[REQUIRED WORK]:
Report every line of the material that contains the string "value".
╔══
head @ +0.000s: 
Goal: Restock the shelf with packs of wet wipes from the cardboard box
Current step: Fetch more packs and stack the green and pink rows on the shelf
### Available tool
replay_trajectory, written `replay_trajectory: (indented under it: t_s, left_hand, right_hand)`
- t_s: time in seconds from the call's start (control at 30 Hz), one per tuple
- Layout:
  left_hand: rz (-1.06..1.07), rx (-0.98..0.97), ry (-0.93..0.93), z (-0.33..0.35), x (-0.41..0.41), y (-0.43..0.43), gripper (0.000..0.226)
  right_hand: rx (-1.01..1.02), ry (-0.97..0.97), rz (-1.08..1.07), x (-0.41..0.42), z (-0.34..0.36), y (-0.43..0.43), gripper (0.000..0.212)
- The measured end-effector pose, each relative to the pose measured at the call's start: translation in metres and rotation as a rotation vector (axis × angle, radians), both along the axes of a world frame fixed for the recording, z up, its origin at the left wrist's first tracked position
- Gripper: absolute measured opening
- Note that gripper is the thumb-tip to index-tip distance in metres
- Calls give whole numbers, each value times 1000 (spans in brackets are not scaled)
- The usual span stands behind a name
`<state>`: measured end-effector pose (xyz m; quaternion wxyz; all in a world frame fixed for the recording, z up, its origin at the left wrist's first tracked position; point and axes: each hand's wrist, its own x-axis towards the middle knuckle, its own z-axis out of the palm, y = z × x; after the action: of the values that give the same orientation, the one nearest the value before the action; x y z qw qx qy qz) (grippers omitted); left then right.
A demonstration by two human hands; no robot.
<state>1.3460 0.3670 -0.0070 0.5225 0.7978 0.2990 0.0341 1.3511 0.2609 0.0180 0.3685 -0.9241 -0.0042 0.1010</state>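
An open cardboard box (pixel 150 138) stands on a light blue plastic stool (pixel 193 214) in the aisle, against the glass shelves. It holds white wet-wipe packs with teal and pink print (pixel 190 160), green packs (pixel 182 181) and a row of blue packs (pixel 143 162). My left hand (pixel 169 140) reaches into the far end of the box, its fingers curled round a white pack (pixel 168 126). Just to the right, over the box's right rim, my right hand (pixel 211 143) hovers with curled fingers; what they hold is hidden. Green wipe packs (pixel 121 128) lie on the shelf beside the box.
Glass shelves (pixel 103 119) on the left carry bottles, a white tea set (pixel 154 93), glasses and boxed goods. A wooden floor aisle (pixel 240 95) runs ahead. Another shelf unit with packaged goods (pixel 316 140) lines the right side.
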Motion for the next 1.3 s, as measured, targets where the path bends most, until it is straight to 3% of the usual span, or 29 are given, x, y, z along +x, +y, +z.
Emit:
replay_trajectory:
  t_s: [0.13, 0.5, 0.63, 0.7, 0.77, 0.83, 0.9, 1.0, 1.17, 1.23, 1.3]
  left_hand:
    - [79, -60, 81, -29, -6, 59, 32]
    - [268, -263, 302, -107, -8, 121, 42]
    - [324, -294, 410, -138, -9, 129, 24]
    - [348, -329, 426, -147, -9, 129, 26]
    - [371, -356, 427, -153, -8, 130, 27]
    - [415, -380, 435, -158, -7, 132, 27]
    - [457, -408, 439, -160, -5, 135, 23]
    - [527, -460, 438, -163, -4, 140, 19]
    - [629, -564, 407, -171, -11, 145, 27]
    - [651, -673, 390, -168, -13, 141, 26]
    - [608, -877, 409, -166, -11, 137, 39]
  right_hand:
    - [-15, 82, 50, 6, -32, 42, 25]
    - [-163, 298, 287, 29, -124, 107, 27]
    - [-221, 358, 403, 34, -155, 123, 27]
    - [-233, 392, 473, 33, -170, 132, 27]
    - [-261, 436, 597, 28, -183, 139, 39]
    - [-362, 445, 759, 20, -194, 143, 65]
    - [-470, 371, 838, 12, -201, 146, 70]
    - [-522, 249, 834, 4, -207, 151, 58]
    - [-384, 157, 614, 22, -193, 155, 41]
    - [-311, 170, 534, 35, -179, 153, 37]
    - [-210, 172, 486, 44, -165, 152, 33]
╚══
[SOLUTION]:
- Calls give whole numbers, each value times 1000 (spans in brackets are not scaled)
`<state>`: measured end-effector pose (xyz m; quaternion wxyz; all in a world frame fixed for the recording, z up, its origin at the left wrist's first tracked position; point and axes: each hand's wrist, its own x-axis towards the middle knuckle, its own z-axis out of the palm, y = z × x; after the action: of the values that give the same orientation, the one nearest the value before the action; x y z qw qx qy qz) (grippers omitted); left then right.

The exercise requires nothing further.